The Death of the Game Designer?

Let’s consider Barthe’s argument in The Death of the Author within the context of games. Barthe describes a problem for readers (think players): if we presume the existence of an authoritative capital-A-Author (think game designer) then readers lose the freedom to actively derive their own meaning from the text and are limited to uncovering the “secret” meaning in the text. However, Barthe does not posit an adequate solution to this problem. The solution he proposes is to, in a rather romantic turn of phrase, “kill the Author” and replace her with a stateless being devoid of passions, humors, sentiments, and impressions. While this approach may be effective at removing the limits on readers searching for a “secret” meaning, it introduces a new set of problems. For one, a reader without guidance can easily get lost and become discouraged from delving deeper. While she may have the potential for further discovery beyond the writer’s intended message, there is no guarantee a listless reader will even make it that far.
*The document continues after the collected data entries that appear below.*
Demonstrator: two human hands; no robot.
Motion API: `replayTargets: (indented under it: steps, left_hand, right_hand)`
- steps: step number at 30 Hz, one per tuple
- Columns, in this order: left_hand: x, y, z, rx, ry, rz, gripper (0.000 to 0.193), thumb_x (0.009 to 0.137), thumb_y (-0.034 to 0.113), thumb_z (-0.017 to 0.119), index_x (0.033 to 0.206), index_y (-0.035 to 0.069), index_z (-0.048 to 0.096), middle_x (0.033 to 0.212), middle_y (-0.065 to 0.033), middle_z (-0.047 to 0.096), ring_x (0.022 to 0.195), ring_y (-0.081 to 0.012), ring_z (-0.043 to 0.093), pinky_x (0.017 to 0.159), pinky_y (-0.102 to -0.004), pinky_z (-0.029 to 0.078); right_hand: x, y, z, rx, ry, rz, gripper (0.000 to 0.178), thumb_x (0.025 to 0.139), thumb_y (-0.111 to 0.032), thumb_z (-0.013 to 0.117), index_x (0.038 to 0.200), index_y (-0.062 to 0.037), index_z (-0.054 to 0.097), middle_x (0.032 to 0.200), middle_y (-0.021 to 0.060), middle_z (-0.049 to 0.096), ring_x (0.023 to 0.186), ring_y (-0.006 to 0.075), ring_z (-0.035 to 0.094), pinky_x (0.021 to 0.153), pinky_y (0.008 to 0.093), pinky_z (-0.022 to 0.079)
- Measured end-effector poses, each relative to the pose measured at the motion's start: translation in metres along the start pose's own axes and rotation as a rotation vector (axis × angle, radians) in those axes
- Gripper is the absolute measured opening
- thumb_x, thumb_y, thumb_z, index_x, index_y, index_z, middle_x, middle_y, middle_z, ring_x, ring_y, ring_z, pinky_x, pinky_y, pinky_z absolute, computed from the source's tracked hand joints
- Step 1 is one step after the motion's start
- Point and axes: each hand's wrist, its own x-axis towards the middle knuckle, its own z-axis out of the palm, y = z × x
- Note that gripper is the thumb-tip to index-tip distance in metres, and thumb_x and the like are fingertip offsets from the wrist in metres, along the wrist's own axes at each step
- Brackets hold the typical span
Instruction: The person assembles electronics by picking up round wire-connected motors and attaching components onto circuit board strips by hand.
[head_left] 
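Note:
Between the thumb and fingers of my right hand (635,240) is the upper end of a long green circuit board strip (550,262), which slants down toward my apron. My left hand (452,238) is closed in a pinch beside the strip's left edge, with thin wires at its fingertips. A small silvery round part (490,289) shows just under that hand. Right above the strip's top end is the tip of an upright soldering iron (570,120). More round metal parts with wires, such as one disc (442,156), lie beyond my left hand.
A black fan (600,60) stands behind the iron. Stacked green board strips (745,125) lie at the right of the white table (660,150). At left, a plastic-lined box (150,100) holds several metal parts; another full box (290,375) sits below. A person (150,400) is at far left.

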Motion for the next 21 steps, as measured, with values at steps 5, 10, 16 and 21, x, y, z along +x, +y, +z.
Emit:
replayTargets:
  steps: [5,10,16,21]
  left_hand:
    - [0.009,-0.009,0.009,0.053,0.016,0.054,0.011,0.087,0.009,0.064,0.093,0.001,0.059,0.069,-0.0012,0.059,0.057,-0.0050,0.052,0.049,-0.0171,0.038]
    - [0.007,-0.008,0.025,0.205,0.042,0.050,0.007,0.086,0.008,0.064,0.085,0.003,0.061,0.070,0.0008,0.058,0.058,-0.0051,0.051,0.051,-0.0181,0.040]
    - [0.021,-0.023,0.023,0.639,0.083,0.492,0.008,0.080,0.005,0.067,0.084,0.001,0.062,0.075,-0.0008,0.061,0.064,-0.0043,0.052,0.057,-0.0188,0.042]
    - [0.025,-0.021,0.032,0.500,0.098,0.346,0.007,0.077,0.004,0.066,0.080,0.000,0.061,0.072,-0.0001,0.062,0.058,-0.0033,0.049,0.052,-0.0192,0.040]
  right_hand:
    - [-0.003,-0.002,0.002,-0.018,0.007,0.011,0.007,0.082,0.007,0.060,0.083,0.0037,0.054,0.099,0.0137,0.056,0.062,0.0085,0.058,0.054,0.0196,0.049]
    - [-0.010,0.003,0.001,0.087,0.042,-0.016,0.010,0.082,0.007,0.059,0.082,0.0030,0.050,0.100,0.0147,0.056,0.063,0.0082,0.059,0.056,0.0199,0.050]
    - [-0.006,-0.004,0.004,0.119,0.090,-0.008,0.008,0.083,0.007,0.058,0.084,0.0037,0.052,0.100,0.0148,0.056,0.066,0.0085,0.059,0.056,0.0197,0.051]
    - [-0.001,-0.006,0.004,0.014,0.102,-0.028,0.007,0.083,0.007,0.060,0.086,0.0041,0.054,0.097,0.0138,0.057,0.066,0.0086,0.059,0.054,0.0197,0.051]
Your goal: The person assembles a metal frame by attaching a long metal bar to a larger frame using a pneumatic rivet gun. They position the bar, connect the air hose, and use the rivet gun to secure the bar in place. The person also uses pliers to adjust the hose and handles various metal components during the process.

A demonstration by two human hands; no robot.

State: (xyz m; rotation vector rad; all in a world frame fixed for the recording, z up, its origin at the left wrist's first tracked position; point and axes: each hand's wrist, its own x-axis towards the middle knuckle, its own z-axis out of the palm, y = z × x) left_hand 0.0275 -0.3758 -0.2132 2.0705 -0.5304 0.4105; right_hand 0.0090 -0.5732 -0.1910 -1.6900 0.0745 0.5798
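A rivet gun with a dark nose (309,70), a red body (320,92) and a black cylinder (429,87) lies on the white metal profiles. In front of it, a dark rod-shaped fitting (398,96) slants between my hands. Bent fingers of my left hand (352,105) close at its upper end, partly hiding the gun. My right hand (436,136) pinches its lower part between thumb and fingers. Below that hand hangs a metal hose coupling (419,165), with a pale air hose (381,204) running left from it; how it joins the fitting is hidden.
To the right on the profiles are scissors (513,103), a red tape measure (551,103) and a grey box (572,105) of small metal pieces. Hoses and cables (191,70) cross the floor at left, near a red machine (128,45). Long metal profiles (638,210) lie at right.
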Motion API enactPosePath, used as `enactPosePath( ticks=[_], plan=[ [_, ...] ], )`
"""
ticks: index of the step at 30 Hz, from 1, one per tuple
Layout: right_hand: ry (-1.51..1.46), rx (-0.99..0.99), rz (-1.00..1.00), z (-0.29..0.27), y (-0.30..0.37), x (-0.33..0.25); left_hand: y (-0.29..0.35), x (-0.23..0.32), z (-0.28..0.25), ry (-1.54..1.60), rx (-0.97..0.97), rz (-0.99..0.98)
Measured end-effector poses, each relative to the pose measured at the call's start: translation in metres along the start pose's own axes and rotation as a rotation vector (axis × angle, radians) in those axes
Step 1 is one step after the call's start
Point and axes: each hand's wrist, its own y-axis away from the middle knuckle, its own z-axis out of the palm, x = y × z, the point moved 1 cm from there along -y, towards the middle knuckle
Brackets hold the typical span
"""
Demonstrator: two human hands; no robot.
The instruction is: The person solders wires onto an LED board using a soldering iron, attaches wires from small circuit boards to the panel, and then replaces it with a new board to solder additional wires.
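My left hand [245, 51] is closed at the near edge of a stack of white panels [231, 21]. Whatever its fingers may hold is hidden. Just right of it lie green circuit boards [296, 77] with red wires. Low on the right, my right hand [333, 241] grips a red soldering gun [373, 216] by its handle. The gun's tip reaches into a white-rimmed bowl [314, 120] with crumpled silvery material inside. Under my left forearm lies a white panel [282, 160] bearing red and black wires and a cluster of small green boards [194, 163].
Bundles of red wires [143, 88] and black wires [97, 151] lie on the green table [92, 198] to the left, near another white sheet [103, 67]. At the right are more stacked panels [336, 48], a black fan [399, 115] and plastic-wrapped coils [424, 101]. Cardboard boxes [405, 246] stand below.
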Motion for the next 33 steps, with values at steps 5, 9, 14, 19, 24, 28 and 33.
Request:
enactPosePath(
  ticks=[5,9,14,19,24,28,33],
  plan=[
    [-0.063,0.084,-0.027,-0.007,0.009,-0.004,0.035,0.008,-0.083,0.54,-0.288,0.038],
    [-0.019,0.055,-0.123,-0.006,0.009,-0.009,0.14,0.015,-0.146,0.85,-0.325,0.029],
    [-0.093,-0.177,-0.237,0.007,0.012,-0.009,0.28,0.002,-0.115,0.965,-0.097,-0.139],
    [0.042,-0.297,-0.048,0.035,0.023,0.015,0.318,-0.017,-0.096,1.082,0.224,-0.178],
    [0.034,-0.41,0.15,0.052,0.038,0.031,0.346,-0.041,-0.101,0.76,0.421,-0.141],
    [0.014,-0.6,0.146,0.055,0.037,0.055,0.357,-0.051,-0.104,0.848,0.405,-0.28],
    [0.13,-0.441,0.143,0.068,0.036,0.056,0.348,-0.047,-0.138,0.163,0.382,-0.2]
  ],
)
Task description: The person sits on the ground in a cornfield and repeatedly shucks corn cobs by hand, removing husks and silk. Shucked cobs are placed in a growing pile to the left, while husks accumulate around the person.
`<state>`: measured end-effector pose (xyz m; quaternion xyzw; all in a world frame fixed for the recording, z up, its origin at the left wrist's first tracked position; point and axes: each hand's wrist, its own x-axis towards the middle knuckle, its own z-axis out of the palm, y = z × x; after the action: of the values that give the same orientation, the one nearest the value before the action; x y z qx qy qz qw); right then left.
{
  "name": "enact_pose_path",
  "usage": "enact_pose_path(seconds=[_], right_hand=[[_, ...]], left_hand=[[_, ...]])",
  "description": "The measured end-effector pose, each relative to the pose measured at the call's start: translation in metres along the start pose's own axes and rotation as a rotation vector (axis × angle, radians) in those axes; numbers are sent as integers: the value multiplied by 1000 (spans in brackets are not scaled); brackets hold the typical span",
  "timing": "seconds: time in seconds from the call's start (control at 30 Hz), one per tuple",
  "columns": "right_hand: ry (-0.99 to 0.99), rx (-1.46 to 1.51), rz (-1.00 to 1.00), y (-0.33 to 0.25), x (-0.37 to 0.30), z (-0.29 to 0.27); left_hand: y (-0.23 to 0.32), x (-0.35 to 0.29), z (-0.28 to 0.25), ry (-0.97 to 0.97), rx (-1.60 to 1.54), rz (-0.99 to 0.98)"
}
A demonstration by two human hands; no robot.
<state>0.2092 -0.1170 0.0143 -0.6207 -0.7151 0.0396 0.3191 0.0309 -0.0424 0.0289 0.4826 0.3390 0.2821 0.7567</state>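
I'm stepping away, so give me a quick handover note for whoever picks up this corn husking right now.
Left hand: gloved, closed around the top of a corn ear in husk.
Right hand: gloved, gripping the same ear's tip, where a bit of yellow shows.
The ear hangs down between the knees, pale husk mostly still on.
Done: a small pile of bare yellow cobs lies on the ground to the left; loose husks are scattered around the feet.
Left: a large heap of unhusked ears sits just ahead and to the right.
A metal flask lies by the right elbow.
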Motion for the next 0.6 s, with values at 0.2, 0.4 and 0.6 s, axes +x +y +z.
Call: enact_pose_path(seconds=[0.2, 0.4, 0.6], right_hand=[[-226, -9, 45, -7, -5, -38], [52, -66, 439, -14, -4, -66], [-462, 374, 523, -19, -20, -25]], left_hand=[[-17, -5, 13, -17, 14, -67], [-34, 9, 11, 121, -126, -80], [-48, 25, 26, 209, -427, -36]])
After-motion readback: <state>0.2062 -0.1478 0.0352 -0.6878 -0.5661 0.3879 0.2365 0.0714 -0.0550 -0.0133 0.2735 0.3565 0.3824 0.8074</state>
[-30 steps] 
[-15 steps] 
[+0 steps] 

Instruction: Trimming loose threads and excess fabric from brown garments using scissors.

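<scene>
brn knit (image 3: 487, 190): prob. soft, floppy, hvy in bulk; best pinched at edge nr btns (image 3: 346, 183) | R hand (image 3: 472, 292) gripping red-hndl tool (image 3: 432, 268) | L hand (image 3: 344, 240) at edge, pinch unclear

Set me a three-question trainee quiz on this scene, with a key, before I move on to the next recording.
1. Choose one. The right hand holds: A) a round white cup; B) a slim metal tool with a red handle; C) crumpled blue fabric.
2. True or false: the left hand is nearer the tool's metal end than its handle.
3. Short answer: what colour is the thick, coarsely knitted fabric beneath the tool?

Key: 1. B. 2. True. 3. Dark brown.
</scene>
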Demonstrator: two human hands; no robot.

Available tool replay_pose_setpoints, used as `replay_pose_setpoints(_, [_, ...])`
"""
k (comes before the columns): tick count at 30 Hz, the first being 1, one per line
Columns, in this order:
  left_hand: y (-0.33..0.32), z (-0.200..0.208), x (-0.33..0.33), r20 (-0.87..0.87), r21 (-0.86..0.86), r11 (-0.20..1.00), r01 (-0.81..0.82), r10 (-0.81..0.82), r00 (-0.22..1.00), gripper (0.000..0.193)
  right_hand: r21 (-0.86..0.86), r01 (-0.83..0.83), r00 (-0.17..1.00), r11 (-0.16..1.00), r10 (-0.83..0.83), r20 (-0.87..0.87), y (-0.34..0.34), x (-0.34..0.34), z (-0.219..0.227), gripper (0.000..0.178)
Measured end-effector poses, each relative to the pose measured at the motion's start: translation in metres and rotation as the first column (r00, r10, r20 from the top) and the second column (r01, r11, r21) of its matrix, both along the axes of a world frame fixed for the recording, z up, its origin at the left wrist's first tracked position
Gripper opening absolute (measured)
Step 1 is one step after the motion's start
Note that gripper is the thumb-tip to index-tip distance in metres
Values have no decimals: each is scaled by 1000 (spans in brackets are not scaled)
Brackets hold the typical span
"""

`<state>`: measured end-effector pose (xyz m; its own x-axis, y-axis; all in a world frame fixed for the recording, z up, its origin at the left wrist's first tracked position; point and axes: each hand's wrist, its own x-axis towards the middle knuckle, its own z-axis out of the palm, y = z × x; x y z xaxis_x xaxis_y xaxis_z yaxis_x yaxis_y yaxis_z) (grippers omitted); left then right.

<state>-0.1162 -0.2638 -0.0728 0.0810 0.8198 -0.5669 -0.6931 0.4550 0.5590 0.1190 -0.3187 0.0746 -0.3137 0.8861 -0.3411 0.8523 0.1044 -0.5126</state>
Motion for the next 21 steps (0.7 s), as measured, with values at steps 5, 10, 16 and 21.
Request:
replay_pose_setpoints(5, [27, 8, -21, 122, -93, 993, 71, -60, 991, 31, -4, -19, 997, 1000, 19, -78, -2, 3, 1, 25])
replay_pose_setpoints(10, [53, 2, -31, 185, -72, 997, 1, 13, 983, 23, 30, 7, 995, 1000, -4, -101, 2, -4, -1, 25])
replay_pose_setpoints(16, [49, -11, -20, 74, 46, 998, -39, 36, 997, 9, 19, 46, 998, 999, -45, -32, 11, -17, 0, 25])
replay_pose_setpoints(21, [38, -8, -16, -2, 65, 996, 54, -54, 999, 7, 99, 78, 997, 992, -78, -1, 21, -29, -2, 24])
A pretzel tucked behind a red curtain
One of several “secrets” I scoured for on my first playthrough.

In my first playing Dr. Langeskov, The Tiger, and The Terribly Cursed Emerald: A Whirlwind Heist I yelped in fear, chuckled out loud, and spent lots of time searching for coins, pretzels, and “secret” lines of dialogue. On my second playing, I found myself quite bored and tried to complete the game as quickly as possible. The world was still deep, and some parts were still novel: I could have poured over the notes and posters or combed through every crack for coins, but I felt like I had heard, seen, and done everything already. I had already experienced what the game designer had intended for me to experience.

We can imagine Barthe’s reader as me in my second playthrough. Without the knowledge a payoff is coming, I would quickly lose interest. The game becomes an empty movie set. Would some players still get enjoyment from combing through the props and playing with the lights? Sure, but I’d argue a vast majority of players would poke around for a few minutes, get bored, and close the game. Crucially, the game designer’s intent for the player to find secret pretzels, uncover funny dialogue options, and get scared by a tiger give the player momentum to continue through the game in the hopes of discovering more intentionally placed secrets.

This is where we must note that games and texts are very different mediums. One big way they are different is that most games are presumed to be fun. Reading a book can certainly be fun for some but entertainment is not the most dominant reason people read, especially compared to the reasons people play video games. Unfortunately, Barthe did not play any video games (although it is interesting to imagine how his ideas would be different if he had) but we can still understand Barthe’s reader would want to gain some sort of knowledge or satisfaction out of a book, like the way a gamer seeks entertainment.

For two, a reader that closes themselves off to the context of the writer also risks cutting themselves off from a great deal of meaning. If, for example, Langeskov et al. had been made by a large AAA studio, the imagery and reference to worker strikes and their impact on the game the player is trying to play may carry a different meaning than it does currently being made by a smaller independent game studio. Indeed, it is questionable if a AAA studio would ever even think of making a game like this.

Two of several signs used in the strike.

Just like any form of art, games are not created or experienced in a vacuum. The game’s two programmers, Sean O’Dowd and Andrew Roper, no doubt have lived experience of the unforgiving video game industry, and that experience is reflected in their work. An outsider who had never experienced the intense pressures of crunch time or the underpaid salaries of game programmers would struggle to create a game environment and weave a storyline that feels real and true to that experience. Yet Barthes’ framework, in freeing the reader from the author, offers no language for the relationship between them. In a increasingly predatory video game industry, it is more important than ever that player and game designer have empathy for each other, not only for the sake of entertainment or meaning-finding, but for the goodness of art and humanity.